Parks resigned in December of 2013 but returned to the position in May 2014 after interim AD A. Jay Bronson chose not to pursue the position full time.

“If you go to AD meetings, every couple years, 50 percent of the ADs are brand new,” he said. “When I started, it wasn’t as difficult as it is now.

“There’s a lot more regulations. Some of those things I don’t agree with.”

Like the Domicile Rule, among other Arizona Interscholastic Association bylaws concerning student transfers from one school to another.

“I understand why they have them, and they need to be in place,” he said. “But they put these rules in place to try to legislate integrity. I don’t think you can legislate integrity.”

Without a change of domicile, or primary residence, current transfer rules state players cannot resume play in their previous sports for a full year following the date of their transfer — although the AIA is looking at cutting the time to six months, he added.

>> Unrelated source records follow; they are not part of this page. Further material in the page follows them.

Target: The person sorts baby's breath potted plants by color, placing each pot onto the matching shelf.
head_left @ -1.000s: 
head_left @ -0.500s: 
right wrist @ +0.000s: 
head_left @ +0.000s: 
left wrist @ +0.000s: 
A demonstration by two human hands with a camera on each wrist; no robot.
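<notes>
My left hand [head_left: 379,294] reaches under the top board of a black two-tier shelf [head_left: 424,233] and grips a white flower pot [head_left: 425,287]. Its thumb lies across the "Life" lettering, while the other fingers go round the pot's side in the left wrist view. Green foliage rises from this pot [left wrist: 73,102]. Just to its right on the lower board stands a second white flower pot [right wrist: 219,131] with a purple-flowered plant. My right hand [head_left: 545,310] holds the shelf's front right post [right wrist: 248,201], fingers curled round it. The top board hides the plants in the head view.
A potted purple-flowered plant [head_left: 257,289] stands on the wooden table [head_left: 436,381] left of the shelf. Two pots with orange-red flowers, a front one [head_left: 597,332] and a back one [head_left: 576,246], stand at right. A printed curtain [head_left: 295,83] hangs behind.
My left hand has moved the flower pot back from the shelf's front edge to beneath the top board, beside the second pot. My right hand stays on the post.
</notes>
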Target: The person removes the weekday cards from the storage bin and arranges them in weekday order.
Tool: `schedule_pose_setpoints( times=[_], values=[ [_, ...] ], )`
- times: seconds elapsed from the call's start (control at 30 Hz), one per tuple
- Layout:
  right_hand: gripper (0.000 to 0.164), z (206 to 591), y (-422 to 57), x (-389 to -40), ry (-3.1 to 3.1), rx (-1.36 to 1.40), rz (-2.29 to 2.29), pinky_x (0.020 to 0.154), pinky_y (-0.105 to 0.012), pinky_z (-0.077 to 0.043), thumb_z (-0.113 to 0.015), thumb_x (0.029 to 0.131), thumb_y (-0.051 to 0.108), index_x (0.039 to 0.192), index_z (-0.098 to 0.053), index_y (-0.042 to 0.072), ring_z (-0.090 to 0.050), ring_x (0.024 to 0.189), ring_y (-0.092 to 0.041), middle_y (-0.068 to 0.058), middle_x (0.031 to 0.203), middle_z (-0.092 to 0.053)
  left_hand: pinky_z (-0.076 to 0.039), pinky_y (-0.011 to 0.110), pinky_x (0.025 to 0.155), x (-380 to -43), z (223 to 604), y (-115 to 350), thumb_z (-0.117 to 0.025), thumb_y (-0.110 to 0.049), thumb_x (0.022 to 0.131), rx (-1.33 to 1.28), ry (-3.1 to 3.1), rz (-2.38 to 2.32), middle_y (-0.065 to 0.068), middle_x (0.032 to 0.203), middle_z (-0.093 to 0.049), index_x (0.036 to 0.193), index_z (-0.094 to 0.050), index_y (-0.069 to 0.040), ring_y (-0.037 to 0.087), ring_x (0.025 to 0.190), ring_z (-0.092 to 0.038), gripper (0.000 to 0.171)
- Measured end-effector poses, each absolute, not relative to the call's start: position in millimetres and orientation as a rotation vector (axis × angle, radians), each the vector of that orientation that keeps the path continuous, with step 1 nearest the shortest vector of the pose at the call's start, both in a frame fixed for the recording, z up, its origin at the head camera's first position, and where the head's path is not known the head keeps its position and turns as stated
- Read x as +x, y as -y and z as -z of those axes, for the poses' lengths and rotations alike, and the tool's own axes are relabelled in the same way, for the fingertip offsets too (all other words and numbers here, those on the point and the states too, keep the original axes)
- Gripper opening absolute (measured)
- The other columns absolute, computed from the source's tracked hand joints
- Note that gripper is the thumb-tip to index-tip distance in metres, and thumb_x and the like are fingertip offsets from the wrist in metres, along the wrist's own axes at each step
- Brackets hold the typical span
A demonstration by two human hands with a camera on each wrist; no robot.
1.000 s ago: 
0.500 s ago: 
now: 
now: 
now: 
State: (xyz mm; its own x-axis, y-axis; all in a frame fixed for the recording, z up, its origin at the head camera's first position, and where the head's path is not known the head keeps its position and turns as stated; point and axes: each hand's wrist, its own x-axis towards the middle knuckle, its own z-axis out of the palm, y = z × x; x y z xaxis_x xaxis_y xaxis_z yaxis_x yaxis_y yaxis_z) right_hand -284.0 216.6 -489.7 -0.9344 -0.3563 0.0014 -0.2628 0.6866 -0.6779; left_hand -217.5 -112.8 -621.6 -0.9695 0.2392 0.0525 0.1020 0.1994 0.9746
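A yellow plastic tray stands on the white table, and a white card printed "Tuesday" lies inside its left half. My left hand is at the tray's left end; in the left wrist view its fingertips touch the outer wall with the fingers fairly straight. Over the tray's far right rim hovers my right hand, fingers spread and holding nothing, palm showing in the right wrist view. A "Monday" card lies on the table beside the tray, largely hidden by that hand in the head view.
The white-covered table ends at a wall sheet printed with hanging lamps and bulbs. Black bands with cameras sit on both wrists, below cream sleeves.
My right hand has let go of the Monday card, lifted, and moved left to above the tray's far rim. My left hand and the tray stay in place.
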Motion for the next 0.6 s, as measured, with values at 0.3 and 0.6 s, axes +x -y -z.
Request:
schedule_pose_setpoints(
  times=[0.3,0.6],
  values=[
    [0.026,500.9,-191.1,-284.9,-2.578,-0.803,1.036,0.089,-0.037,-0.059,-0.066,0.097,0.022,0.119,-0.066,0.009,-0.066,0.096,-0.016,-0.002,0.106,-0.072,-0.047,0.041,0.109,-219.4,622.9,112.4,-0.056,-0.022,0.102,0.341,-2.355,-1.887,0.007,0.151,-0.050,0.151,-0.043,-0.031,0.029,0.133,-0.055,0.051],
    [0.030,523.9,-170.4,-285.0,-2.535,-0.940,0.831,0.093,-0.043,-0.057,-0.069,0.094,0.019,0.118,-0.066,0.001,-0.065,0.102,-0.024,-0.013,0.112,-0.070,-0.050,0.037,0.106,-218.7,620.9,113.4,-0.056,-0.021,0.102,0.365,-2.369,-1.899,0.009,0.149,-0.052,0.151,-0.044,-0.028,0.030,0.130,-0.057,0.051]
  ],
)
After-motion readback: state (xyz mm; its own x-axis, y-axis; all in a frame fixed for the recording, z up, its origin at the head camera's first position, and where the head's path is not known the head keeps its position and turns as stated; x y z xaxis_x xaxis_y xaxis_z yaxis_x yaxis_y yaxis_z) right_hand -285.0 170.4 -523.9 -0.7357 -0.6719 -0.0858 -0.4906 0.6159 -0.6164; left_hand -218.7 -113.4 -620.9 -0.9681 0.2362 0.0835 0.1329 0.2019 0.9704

Although Parks stressed that SRRHS has been mostly immune to such people, coaches who want to recruit high school players, or players who want to go to a particular school, figure out ways to get around those regulations, he said.

“They hire lawyers,” he said. “It unfortunately has caught some kids that weren’t doing that type of stuff, that weren’t moving for athletic reasons. That’s always bothered me.”

Parks also cited Arizona Interscholastic Association rules regarding travel and scheduling as onerous.

“Before I got on the regulatory committee in 2008, our teams were getting home at 2, 3, 4 o’clock in the morning,” he said. “I don’t get much sleep with a bus coming in — I wake up and text [coaches] to see how they’re doing.”

The nature of the job is one that forces an athletic director to make unpopular budget and staffing decisions, Parks said. After 15 years, it became like another child to him.

“I’m going to miss the Friday nights,” he said. “I’ve been a gym junkie for a long time now.

“You try to provide everything you can to everybody you can. Sometimes, everyone doesn’t get everything that want, but most of the time everyone gets what they need.”